State lavorando al nuovo album, quindi?
Sì, ci stiamo lavorando su. L’ultimo album è stato in tutto e per tutto una fatica organizzativa. Primo perché il nostro bassista Paul Gray è morto e quindi abbiamo speso almeno due anni in tour a piangerlo insieme ai fan. È stato difficile iniziare a lavorare su un disco, .5: The Gray Chapter, senza poter contare sull’apporto di Paul e onestamente anche di Joey. Non solo dovevamo fare un disco, ma anche trovare qualcuno che potesse rimpiazzare due membri. Molto lavoro spirituale è stato fatto e, dopo una decina di mesi di tour, ci siamo chiusi in studio per suonare. Quattro settimane fa è successo lo stesso, ma questa volta è stato diverso perché abbiamo praticamente concepito un album mentre eravamo in tour. Ora abbiamo una quantità allucinante di materiale, sia di jam session che di pepite.
Pepite?
Sì, come le pepite d’oro [in inglese gold nuggets, ndr]. Quando fai una buona jam session da cui ricavarne pezzi interessanti, allora hai per le mani una pepita.

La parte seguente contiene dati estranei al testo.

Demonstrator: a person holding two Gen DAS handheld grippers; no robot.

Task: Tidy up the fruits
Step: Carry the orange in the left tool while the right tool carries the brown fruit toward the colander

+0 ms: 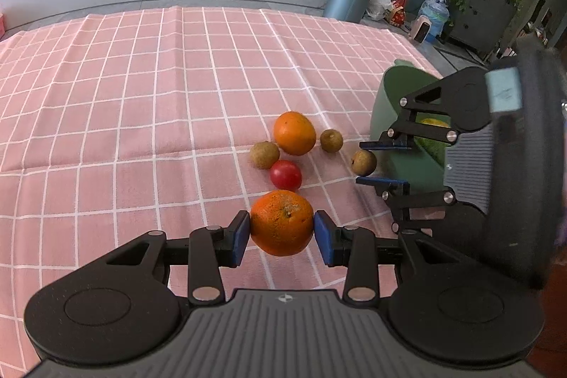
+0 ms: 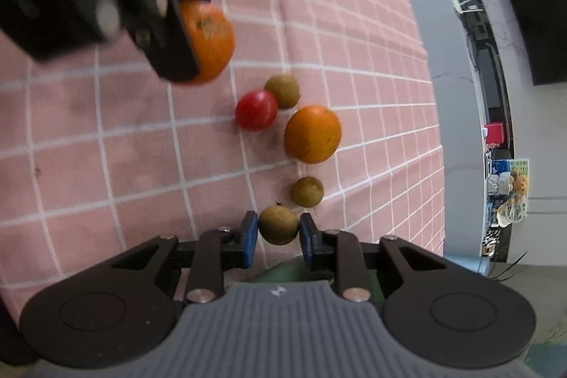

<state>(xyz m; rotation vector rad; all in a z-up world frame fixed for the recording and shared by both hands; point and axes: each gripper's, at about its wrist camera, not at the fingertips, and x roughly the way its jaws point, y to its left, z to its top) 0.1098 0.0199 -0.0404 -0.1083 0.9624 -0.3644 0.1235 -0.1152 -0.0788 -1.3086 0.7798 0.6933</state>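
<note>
Pinching a rough-skinned orange [image 1: 281,223] between the blue pads of my left claw [image 1: 281,231], I hold it above the pink checked cloth [image 1: 141,101]. My right claw [image 2: 278,231] is clamped on a small brown fruit [image 2: 278,224], its pads pressing both sides, just beside the green bowl [image 1: 397,101] at the cloth's right edge; something yellow-green lies inside that bowl. On the cloth between my two claws sit a smoother orange [image 1: 294,137], a red tomato [image 1: 285,175] and two more brown fruits, one [image 1: 264,155] touching the tomato, another [image 1: 331,140] just beside the smoother orange.
</note>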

Capito. Beh, siete a buon punto.
C’è una marea di ottimo materiale praticamente pronto. Non mi sono mai sentito più sicuro di me prima d’ora. A gennaio ci troveremo di nuovo e altro materiale si aggiungerà. Dopodiché, cinque o sei mesi dopo, ci incontreremo ancora una volta e a quel punto sarà il momento prendere le pepite, farne dei pezzi e registrarli. A quel punto avremo talmente tanti pezzi, anche 40 o 50, che magari ne nascerà un concept album oppure un doppio album. Siamo davvero impazienti di dare ai maggots un sesto album. Se lo meritano, hanno aspettato tanto.